Nowadays we’re constantly hearing what irreversible harm we’re causing to the planet we call home and the many kinds of pollution for which we keep on contributing. The trend of young women refusing to become mothers, because of the supposed end of the world, destined to come by the climate changes, is spreading altogether with the extinction of species caused by human interference, and silver lining is nowhere to be found.

Still, we’re stuck on this pale blue dot and it’s in our hands to keep it safe in every possible way. Maybe the cleanest cities in the word can give you some ideas on how to keep the environment safe and sound, without leaving the comfort of the modern era and the technological progress far behind.


The Pale Blue Dot, that we call Home

Since everything starts inside out, why don’t you take care of your home by giving us the chance to make it brightly clean. Our team of professionals knows what it takes to maintain your home spotless and we’re here to save you the hassle. Hiring us means simply choosing perfection in any possible way.

Trying to figure out which exactly are the world’s cleanest cities to live in isn’t exactly a piece of pie, since there’s so much controversial information out there. According to different sources, you may find London (for example) either holding the honourable gold medal, or landed somewhere between 2nd and 10th position or no where on this prestigious list at all.

You will certainly find numerous articles dedicated to this weighty and still prying theme but when we do something, we can be beyond pedantic.
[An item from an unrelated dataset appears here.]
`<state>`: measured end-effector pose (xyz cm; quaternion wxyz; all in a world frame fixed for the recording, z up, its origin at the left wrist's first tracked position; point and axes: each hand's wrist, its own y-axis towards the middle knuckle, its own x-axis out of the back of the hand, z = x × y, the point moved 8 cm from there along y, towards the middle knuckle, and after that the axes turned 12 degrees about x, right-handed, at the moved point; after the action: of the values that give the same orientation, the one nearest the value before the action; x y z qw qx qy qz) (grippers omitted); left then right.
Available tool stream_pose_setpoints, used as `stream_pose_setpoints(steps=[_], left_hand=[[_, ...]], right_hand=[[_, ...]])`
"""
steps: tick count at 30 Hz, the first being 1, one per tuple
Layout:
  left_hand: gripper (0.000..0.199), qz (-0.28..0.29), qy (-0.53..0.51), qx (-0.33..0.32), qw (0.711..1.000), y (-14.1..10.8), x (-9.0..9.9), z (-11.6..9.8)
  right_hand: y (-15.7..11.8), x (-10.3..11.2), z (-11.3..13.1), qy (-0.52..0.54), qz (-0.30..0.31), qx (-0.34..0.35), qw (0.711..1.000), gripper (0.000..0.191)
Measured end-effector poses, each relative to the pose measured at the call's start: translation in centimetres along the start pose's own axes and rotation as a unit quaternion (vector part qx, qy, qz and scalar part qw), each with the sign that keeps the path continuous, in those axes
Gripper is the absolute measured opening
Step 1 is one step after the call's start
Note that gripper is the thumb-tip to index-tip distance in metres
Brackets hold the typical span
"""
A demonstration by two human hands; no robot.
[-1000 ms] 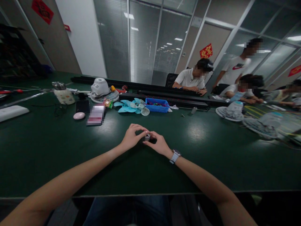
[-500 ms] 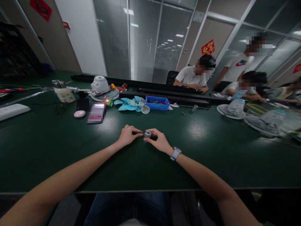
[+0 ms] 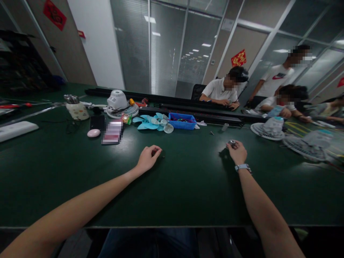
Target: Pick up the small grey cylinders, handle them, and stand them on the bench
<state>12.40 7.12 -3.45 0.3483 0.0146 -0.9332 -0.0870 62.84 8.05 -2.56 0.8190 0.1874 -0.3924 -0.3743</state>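
My right hand (image 3: 238, 152) is raised a little above the green table at the right, fingers wrapped round a small grey metal cylinder (image 3: 231, 142) with a round hole in its top. Its shadow falls on the table to the left. My left hand (image 3: 149, 157) rests over the middle of the table, thumb and index finger pinched together; whatever lies between them is too small to make out. A tiny dark speck (image 3: 163, 156) shows on the table just beside those fingertips.
Beyond my hands are light-blue fan blades (image 3: 152, 122), a blue bin (image 3: 182, 121) of wires, a white fan housing (image 3: 117, 100), a phone (image 3: 113, 131) and a pink oval object (image 3: 94, 133). A small cylinder (image 3: 225, 127) stands farther right, near more fan parts (image 3: 268, 129). Several people are across the table.
My right hand has carried the metal cylinder away to the right and slightly up from beside my left hand. The left hand has stayed nearly in place, its fingers curled more.
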Motion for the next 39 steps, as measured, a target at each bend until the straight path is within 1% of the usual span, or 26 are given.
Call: stream_pose_setpoints(steps=[3, 5, 6, 8, 9, 10, 11, 12, 13, 14, 15, 16, 17, 18, 19, 20, 22, 24, 27, 30, 32, 35, 37, 39], left_hand=[[0.029, -0.009, -0.02, 0.018, 1.0, 0.1, 0.2, 0.3], [0.031, -0.012, -0.036, 0.034, 0.999, 0.1, 0.4, 0.6], [0.031, -0.014, -0.045, 0.041, 0.998, 0.1, 0.4, 0.7], [0.032, -0.023, -0.062, 0.053, 0.996, 0.2, 0.6, 0.9], [0.032, -0.029, -0.071, 0.056, 0.995, 0.2, 0.8, 1.0], [0.032, -0.035, -0.079, 0.058, 0.995, 0.2, 0.9, 1.0], [0.031, -0.04, -0.086, 0.059, 0.994, 0.2, 0.9, 1.1], [0.031, -0.043, -0.093, 0.059, 0.993, 0.1, 1.0, 1.1], [0.03, -0.044, -0.097, 0.059, 0.993, 0.1, 1.0, 1.1], [0.029, -0.044, -0.099, 0.058, 0.992, 0.1, 1.0, 1.2], [0.028, -0.044, -0.1, 0.057, 0.992, 0.1, 1.0, 1.2], [0.027, -0.044, -0.101, 0.056, 0.992, 0.1, 0.9, 1.2], [0.027, -0.044, -0.102, 0.054, 0.992, 0.1, 0.9, 1.1], [0.027, -0.044, -0.102, 0.052, 0.992, 0.1, 0.9, 1.1], [0.027, -0.044, -0.103, 0.05, 0.993, 0.1, 0.9, 1.0], [0.027, -0.043, -0.103, 0.048, 0.993, 0.0, 0.8, 1.0], [0.026, -0.039, -0.104, 0.045, 0.993, 0.0, 0.8, 0.8], [0.026, -0.037, -0.104, 0.046, 0.993, 0.0, 0.8, 0.8], [0.027, -0.034, -0.101, 0.05, 0.993, 0.0, 0.7, 0.8], [0.027, -0.033, -0.099, 0.046, 0.993, 0.0, 0.7, 0.7], [0.027, -0.036, -0.098, 0.047, 0.993, 0.0, 0.8, 0.7], [0.027, -0.04, -0.09, 0.058, 0.993, 0.0, 0.8, 0.8], [0.027, -0.037, -0.088, 0.063, 0.993, 0.1, 0.9, 0.8], [0.028, -0.033, -0.091, 0.062, 0.993, 0.1, 0.9, 0.8]], right_hand=[[-0.1, 0.6, -1.8, -0.051, 0.019, -0.039, 0.998, 0.046], [-0.2, 0.5, -1.6, -0.065, 0.037, -0.046, 0.996, 0.055], [-0.3, 0.5, -1.0, -0.08, 0.032, -0.034, 0.996, 0.063], [-0.5, 1.0, 1.7, -0.125, -0.014, 0.016, 0.992, 0.08], [-0.9, 1.1, 3.7, -0.144, -0.042, 0.055, 0.987, 0.084], [-1.5, 1.0, 6.1, -0.153, -0.058, 0.099, 0.982, 0.084], [-2.4, 0.4, 8.8, -0.15, -0.054, 0.144, 0.977, 0.08], [-3.7, -0.6, 11.6, -0.134, -0.025, 0.191, 0.972, 0.073], [-5.3, -2.0, 14.4, -0.11, 0.027, 0.236, 0.965, 0.067], [-7.3, -3.5, 17.3, -0.079, 0.097, 0.279, 0.952, 0.061], [-9.7, -5.2, 20.0, -0.047, 0.181, 0.322, 0.928, 0.058], [-12.5, -6.7, 22.5, -0.019, 0.265, 0.365, 0.892, 0.058], [-15.2, -7.8, 24.5, 0.004, 0.335, 0.401, 0.853, 0.058], [-17.6, -8.6, 26.1, 0.022, 0.39, 0.425, 0.817, 0.058], [-19.5, -9.1, 27.2, 0.035, 0.431, 0.439, 0.788, 0.059], [-20.8, -9.5, 27.9, 0.042, 0.459, 0.444, 0.769, 0.06], [-22.0, -9.9, 28.4, 0.048, 0.487, 0.435, 0.756, 0.062], [-22.1, -10.1, 28.4, 0.05, 0.5, 0.423, 0.754, 0.064], [-21.7, -10.1, 28.5, 0.061, 0.499, 0.424, 0.753, 0.065], [-21.3, -9.8, 28.9, 0.083, 0.474, 0.436, 0.761, 0.055], [-20.8, -9.3, 29.0, 0.105, 0.435, 0.436, 0.781, 0.043], [-19.0, -8.4, 28.3, 0.142, 0.352, 0.412, 0.829, 0.026], [-17.2, -7.7, 27.1, 0.155, 0.29, 0.392, 0.859, 0.02], [-14.7, -6.7, 25.2, 0.142, 0.22, 0.377, 0.888, 0.019]])
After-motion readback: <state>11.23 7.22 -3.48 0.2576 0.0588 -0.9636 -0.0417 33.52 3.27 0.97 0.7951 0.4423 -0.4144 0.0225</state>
Our team is always aiming for perfection, plus we’re quite used to working only with established data (and proven quality materials but that’s a story for another day), that’s why first you should take some time to get to know our criteria, before learning which city in the whole world deserves to be the prize winner and titled as “The Cleanest and Greenest on (our beloved Planet) Earth”. So before we’re ready to grant such a prominence status, we’ve made this list.


London's Hidden Gardens

Meet the criteria

  • EPI (Environmental Performance Index)
  • AIR Pollution
  • Drinking Water Quality and Accessibility
  • Forest Areas
  • Waste Disposal

The EPI

First of all, let us start with the EPI or the Environmental Performance Index. Each year for the last two decades, the Yale Center for Environmental Law & Policy at Yale University collides with the Center for International Earth Science Information Network at Columbia University and collaborates with the World Economic Forum in order to form this detailed list, aiming to provide a gauge at a national scale of how close countries are to established environmental policy goals.

EPI offers not only a snapshot of where countries stand today but also reflects important trends in environmental performance at both national and global levels.
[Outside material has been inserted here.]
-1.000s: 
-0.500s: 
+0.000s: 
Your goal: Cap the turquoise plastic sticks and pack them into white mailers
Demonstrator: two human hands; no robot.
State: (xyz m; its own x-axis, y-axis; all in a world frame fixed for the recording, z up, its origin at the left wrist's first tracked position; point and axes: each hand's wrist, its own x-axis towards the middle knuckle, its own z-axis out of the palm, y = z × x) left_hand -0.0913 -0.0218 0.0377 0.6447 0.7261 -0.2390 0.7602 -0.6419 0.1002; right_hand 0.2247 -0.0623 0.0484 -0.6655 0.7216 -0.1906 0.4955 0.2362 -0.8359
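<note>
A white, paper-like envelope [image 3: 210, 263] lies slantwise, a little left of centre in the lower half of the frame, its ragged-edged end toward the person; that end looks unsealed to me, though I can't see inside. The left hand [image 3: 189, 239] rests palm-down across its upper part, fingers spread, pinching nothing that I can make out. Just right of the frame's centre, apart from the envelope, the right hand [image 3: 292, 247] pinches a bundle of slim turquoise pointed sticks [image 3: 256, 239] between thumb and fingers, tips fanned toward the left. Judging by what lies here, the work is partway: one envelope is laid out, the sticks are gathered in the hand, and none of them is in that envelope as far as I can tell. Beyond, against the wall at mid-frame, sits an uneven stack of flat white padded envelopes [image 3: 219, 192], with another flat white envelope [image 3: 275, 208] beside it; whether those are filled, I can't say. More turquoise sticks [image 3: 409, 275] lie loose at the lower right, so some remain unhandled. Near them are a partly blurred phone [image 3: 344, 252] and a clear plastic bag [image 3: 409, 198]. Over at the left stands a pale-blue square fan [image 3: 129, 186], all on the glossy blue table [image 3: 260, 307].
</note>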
According to this research, Switzerland leads the world in sustainability, followed by France and Denmark. The UK comes 6th right after Malta and Sweden. Luxembourg, Austria, Ireland and Finland form the complete top 10 when it comes to the 2018 EPI Ranking.
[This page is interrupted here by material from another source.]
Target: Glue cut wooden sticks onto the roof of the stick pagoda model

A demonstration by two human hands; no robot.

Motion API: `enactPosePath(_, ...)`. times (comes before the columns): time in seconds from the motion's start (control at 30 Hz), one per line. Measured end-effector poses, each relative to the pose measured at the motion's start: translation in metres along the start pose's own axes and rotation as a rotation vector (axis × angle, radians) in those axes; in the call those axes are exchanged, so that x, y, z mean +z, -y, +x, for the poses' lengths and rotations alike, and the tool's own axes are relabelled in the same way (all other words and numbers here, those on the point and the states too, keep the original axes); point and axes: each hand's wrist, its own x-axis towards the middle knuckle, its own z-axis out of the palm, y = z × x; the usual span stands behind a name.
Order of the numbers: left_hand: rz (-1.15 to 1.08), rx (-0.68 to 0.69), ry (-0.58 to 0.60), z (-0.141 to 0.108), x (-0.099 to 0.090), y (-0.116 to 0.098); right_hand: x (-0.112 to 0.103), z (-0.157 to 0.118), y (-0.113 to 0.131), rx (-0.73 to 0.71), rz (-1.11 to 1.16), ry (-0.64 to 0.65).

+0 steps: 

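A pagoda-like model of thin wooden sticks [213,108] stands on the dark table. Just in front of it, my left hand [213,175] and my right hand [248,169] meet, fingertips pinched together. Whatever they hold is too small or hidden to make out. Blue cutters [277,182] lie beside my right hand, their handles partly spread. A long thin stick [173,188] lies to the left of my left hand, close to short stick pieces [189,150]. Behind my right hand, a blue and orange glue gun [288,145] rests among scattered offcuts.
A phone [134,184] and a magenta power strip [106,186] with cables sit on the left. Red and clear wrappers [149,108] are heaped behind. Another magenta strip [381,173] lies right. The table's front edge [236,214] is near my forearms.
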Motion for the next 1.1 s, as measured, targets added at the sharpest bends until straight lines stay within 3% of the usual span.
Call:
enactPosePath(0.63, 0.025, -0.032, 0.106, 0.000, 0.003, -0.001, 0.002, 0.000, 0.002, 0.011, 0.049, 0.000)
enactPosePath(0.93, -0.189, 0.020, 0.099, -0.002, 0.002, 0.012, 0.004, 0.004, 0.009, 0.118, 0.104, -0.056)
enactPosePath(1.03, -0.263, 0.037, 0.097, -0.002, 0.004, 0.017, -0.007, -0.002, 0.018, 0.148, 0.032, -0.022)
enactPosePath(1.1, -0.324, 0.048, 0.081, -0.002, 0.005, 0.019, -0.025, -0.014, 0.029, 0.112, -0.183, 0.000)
In case you are wondering, this is actually a huge step forward for the UK. In 2016 and in 2014 the Kingdom was ranked at 12th position. It is not the UK’s first appearance among the top ten thought, since the island held 9th place in 2012 and 5th in 2006.

According to this research, Switzerland leads the world in sustainability, followed by France and Denmark. The UK comes 6th right after Malta and Sweden. Luxembourg, Austria, Ireland and Finland form the complete top 10 when it comes to the 2018 EPI Ranking.

In case you are wondering, this is actually a huge step forward for the UK. In 2016 and in 2014 the Kingdom was ranked at 12th position. It is not the UK’s first appearance among the top ten thought, since the island held 9th place in 2012 and 5th in 2006.

However, many go to find peace and enlightenment in the now popular Asian destinations – Nepal and India – both of which at the bottom of the list, when it comes to clean environment (scored respectively 31.44 and 30.57 – from possible 100). They’re followed by the Democratic Republic of the Congo, Bangladesh and Burundi, which is staged last in this list with the score of 27,43.


The Whole World in a Single Drop of Rain

If you’re interested in the 2018 Environmental Performance Index (EPI) summary, which ranks 180 countries on 24 performance indicators across ten issue categories, covering environmental health and ecosystem vitality – you can read it .

The complete country profile of the United Kingdom may be read .

or you can download in PDF format (those 200 pages of information awaits you).

If this still is not enough, you can dig further and learn more at epi.envirocenter.yale.edu. The next EPI metrics will be released in early 2020, so yes – this is the most accurate and up to date information you may find anywhere in the depths of internet.

What is AIR made of?

No, we won’t talk about the exact chemical composition of the air we breathe but will focus instead on The 2018 Environmental Performance Index, which finds that air quality is the leading environmental threat to public health all around the world.

Carbon monoxide, carbon dioxide, nitrogen dioxide, particulate matter, sulphur dioxide, hydrocarbons and lead — all are literally taking the breath from our bodies. And even when it doesn’t kill, air pollution shortens the average life by one year.


What is AIR made of?

Invisible airborne particles, known as particulates, are the most dangerous. They can be made of soot, sulphates, lead or black carbon. And the tinier they are, the deadlier they can be. Microscopic particulates with a diameter below 2.5 micrometres (PM2.5) are absorbed directly into the brain, lungs and bloodstream, causing lung cancer, strokes, heart disease and diabetes. We’re talking not just about some random data but for tens of thousands of lives which are affected at the moment you’re reading.

Air pollution can also lower your I.Q. and increase the risk of dementia and miscarriage. And if you deliver a child – have in mind that 11,000 new cases of asthma are diagnosed every day or 4 million children in just one year, because of the polluted air.

According to WHO’s (World Health Organization) Global Ambient Air Quality Database, 97 per cent of cities in low and middle-income countries are nowhere near to the safety standards, which causes more than one death in every four cases. But if you think that Europe is safe, better check twice, because about half of all cities with a population over 100,000 people in high-income countries have issues with the air as well.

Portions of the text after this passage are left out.